ABOUT THIS TASK
Your task is to repeat the entries exactly from their first line through the line with "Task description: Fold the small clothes", and to stop there.

THE DATA
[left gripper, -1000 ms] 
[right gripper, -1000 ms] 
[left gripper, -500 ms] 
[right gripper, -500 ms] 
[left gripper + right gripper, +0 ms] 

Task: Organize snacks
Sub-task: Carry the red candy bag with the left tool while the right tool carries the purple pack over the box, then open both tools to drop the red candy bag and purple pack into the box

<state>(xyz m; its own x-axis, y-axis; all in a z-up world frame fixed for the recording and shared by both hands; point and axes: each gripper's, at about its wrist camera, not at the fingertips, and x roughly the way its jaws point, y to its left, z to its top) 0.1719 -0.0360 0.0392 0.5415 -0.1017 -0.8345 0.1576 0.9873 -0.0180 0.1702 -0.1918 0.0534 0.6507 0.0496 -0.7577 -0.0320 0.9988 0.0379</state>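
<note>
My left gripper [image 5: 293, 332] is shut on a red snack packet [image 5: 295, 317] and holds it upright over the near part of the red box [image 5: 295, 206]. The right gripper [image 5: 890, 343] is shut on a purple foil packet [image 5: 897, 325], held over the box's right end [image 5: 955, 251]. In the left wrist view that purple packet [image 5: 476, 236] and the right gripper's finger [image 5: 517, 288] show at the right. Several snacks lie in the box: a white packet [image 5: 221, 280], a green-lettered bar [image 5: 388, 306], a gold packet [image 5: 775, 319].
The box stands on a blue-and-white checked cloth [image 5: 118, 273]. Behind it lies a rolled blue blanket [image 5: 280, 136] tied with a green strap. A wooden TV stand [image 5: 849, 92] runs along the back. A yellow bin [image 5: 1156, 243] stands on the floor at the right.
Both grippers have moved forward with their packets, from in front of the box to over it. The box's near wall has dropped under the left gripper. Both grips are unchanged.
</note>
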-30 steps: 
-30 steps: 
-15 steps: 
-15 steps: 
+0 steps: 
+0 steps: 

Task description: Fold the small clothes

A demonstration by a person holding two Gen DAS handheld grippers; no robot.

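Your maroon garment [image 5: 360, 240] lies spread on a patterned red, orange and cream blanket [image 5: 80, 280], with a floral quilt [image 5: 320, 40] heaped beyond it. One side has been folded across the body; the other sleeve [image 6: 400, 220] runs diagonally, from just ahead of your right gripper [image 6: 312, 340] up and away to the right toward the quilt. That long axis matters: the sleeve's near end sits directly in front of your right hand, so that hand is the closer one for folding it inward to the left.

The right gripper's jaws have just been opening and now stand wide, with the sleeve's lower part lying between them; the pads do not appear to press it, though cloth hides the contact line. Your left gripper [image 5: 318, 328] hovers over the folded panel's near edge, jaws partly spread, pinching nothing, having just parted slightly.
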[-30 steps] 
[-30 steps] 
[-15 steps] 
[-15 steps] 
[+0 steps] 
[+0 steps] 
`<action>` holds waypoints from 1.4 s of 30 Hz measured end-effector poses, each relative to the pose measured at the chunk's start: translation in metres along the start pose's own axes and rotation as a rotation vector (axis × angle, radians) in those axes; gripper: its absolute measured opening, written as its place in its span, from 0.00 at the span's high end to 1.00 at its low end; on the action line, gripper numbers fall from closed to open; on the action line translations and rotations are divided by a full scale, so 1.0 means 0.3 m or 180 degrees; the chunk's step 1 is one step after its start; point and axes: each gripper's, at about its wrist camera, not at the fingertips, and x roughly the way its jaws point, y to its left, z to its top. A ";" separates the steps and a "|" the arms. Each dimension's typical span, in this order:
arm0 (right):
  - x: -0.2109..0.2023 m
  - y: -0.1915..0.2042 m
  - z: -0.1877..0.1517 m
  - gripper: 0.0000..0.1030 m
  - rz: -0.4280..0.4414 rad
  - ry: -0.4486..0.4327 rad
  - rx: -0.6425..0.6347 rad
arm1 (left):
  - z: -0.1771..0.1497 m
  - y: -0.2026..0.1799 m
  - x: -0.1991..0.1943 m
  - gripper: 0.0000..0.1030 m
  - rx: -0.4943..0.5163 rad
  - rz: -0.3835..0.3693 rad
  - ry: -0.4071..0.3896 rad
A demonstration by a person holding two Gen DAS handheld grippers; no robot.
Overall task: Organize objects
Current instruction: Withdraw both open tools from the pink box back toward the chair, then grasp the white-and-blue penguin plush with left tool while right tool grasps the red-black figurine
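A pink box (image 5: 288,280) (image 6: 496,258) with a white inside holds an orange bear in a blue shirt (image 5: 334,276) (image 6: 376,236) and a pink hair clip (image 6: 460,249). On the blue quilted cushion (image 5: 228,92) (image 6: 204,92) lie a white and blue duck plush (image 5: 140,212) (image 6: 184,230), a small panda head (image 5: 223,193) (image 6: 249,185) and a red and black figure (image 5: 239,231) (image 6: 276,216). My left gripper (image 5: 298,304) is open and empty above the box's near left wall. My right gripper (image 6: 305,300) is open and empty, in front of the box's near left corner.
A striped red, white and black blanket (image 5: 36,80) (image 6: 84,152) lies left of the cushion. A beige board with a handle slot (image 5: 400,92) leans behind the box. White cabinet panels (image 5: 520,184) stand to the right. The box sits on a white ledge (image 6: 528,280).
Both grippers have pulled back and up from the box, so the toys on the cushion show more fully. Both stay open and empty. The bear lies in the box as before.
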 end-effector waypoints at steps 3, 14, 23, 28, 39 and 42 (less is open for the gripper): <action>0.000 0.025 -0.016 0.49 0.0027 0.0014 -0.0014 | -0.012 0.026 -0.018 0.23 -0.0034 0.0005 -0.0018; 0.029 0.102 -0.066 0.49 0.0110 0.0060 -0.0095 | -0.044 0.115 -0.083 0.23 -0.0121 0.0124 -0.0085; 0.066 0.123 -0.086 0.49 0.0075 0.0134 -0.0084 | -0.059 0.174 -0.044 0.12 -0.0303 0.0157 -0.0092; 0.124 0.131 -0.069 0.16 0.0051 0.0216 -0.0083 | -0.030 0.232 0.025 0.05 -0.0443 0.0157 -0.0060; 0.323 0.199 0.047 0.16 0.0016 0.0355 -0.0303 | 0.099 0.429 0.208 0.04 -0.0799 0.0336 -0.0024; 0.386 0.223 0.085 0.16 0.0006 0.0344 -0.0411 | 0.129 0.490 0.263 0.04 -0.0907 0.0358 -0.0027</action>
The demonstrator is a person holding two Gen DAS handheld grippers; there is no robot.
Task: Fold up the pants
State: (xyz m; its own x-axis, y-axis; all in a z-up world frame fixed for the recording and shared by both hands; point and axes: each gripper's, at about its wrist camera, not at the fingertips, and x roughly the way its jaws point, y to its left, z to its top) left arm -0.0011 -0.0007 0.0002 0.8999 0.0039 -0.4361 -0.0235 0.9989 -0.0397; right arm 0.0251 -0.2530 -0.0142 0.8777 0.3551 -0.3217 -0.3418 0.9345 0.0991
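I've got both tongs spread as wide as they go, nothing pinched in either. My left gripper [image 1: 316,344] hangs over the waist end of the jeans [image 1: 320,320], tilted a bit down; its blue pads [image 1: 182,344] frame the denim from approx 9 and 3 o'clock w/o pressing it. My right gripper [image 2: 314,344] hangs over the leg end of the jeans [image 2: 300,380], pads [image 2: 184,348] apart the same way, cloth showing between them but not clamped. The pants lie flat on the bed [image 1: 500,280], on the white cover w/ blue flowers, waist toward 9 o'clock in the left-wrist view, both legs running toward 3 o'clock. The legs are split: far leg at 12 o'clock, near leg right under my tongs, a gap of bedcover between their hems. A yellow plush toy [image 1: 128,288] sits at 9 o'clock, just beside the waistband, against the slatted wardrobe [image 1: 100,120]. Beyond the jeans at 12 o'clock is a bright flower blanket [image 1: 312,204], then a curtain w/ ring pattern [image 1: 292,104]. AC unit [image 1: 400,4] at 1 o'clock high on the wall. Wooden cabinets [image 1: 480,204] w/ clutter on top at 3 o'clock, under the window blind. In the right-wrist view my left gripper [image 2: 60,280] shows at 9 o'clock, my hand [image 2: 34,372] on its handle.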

ANSWER SPACE
[left gripper, -1000 ms] 
[right gripper, -1000 ms] 
[left gripper, -500 ms] 
[right gripper, -500 ms] 
[left gripper + right gripper, +0 ms] 

Task: Organize snacks
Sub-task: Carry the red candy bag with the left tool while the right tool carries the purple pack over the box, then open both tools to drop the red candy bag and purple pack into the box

<state>(xyz m; its own x-axis, y-axis; all in a z-up world frame fixed for the recording and shared by both hands; point and axes: each gripper's, at about its wrist camera, not at the fingertips, and x roughly the way its jaws point, y to its left, z to its top) 0.1719 -0.0360 0.0392 0.5415 -0.1017 -0.8345 0.1576 0.9873 -0.0180 0.1702 -0.1918 0.0534 0.6507 0.0496 -0.7577 -0.0320 0.9988 0.0379</state>
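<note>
My left gripper [image 5: 293, 332] is shut on a red snack packet [image 5: 295, 317] and holds it upright over the near part of the red box [image 5: 295, 206]. The right gripper [image 5: 890, 343] is shut on a purple foil packet [image 5: 897, 325], held over the box's right end [image 5: 955, 251]. In the left wrist view that purple packet [image 5: 476, 236] and the right gripper's finger [image 5: 517, 288] show at the right. Several snacks lie in the box: a white packet [image 5: 221, 280], a green-lettered bar [image 5: 388, 306], a gold packet [image 5: 775, 319].
The box stands on a blue-and-white checked cloth [image 5: 118, 273]. Behind it lies a rolled blue blanket [image 5: 280, 136] tied with a green strap. A wooden TV stand [image 5: 849, 92] runs along the back. A yellow bin [image 5: 1156, 243] stands on the floor at the right.
Both grippers have moved forward with their packets, from in front of the box to over it. The box's near wall has dropped under the left gripper. Both grips are unchanged.
</note>
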-30 steps: 
-30 steps: 
-15 steps: 
-15 steps: 
+0 steps: 
+0 steps: 

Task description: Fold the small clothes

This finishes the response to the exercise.